Restate the following data in its entirety, word for word and without images.

* [AVAILABLE DATA]:
--- START ---
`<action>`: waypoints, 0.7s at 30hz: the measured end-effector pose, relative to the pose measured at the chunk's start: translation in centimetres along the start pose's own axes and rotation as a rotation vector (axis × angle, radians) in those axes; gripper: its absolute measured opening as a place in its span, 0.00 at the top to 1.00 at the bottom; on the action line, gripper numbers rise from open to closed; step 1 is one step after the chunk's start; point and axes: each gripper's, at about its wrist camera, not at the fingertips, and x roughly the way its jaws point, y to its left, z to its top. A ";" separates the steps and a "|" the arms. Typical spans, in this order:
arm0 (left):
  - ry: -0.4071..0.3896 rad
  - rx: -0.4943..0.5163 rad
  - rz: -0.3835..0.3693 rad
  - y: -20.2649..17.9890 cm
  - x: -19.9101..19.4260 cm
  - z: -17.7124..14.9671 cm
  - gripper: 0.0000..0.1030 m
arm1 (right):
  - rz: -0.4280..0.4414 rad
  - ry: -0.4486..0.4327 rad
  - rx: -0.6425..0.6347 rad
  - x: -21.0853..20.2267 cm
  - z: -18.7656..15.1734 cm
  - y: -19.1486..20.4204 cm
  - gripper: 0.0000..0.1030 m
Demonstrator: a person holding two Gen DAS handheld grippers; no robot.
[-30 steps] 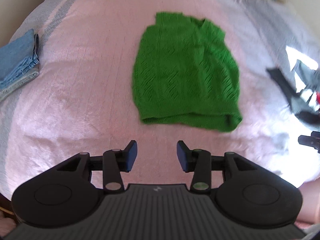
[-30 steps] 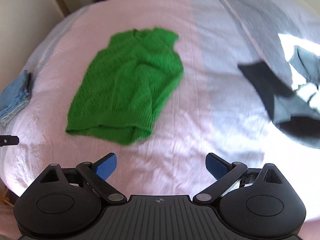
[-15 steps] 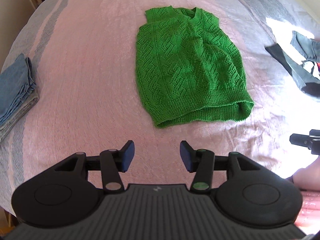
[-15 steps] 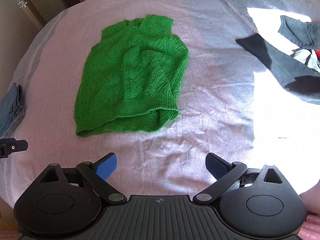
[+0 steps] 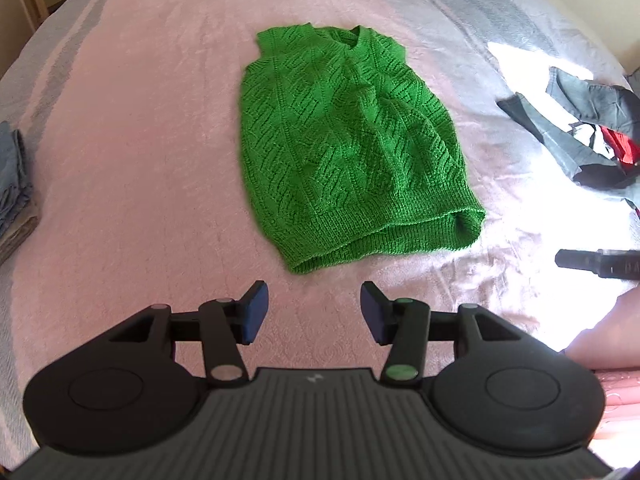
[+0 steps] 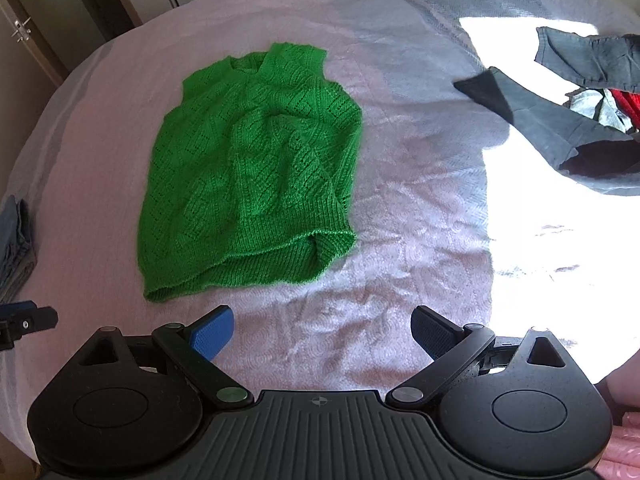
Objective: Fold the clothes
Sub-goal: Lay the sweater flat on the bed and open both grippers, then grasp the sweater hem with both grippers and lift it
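Note:
A green knitted sleeveless top (image 5: 348,152) lies flat on the pink bedspread (image 5: 132,168), neck away from me, hem towards me, with its right hem corner bunched up. It also shows in the right wrist view (image 6: 252,168). My left gripper (image 5: 314,312) is open and empty, just short of the hem's left corner. My right gripper (image 6: 322,334) is open wide and empty, just short of the hem, a little to the right of it.
A pile of dark grey and red clothes (image 5: 584,132) lies at the right, in bright sunlight; it also shows in the right wrist view (image 6: 572,120). Folded blue jeans (image 5: 14,184) sit at the left edge. Wardrobe doors (image 6: 60,12) stand behind the bed.
Both grippers have moved closer to the green top's hem, and the view has shifted. The left jaws have opened a little wider. The top has not moved.

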 end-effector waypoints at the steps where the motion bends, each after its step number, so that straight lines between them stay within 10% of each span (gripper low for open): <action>1: 0.000 0.007 -0.002 0.0 0.5 -0.1 0.55 | 0.009 -0.002 0.019 0.5 0.1 -0.3 0.19; 7: 0.004 0.084 -0.001 -0.4 4.9 -0.6 0.55 | 0.047 0.011 0.174 4.7 -0.4 -2.8 0.46; 21: -0.040 0.691 0.178 -4.5 17.8 -2.0 0.57 | 0.109 -0.091 0.194 13.6 -2.5 -3.1 0.47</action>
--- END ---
* [RESULT OF THIS EXERCISE]:
`<action>`: waypoints, 0.7s at 30hz: the measured end-effector pose, relative to the pose measured at the chunk's start: translation in centimetres along the start pose's own axes and rotation as a rotation vector (axis × angle, radians) in those axes; gripper: its absolute measured opening as a place in its span, 0.00 at the top to 1.00 at the bottom; on the action line, gripper numbers rise from open to closed; step 1 is one step after the chunk's start; point and axes: each gripper's, at about its wrist camera, not at the fingertips, and x roughly the way its jaws point, y to its left, z to its top. A ";" separates the steps and a "|" the arms. Typical spans, in this order:
arm0 (left):
  - ry: -0.4071..0.3896 rad
  - rx: -0.4943..0.5163 rad
  - rz: -0.3835..0.3693 rad
  - y: -20.2649..17.9890 cm
  - x: -19.9101..19.4260 cm
  - z: -17.7124..14.9671 cm
  - gripper: 0.0000..0.1030 m
arm1 (right):
  - rz: -0.4280..0.4414 rad
  - ry: -0.4486..0.4327 rad
  - rx: -0.6425..0.6347 rad
  - x: -21.0853..20.2267 cm
  - z: -18.7656..15.1734 cm
  - y: -19.1486..20.4204 cm
  - gripper: 0.0000..0.1030 m
Demonstrator: a person holding two Gen DAS handheld grippers; no robot.
[-30 steps] 
[-30 steps] 
[-15 steps] 
[-15 steps] 
[+0 steps] 
[+0 steps] 
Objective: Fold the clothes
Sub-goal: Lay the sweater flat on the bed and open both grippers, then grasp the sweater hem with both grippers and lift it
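Note:
A green knitted sleeveless top (image 5: 348,152) lies flat on the pink bedspread (image 5: 132,168), neck away from me, hem towards me, with its right hem corner bunched up. It also shows in the right wrist view (image 6: 252,168). My left gripper (image 5: 314,312) is open and empty, just short of the hem's left corner. My right gripper (image 6: 322,334) is open wide and empty, just short of the hem, a little to the right of it.
A pile of dark grey and red clothes (image 5: 584,132) lies at the right, in bright sunlight; it also shows in the right wrist view (image 6: 572,120). Folded blue jeans (image 5: 14,184) sit at the left edge. Wardrobe doors (image 6: 60,12) stand behind the bed.
Both grippers have moved closer to the green top's hem, and the view has shifted. The left jaws have opened a little wider. The top has not moved.
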
 end-effector waypoints at the steps where the motion bends, each after its step number, so that straight lines between them stay within 10% of each span (gripper low for open): <action>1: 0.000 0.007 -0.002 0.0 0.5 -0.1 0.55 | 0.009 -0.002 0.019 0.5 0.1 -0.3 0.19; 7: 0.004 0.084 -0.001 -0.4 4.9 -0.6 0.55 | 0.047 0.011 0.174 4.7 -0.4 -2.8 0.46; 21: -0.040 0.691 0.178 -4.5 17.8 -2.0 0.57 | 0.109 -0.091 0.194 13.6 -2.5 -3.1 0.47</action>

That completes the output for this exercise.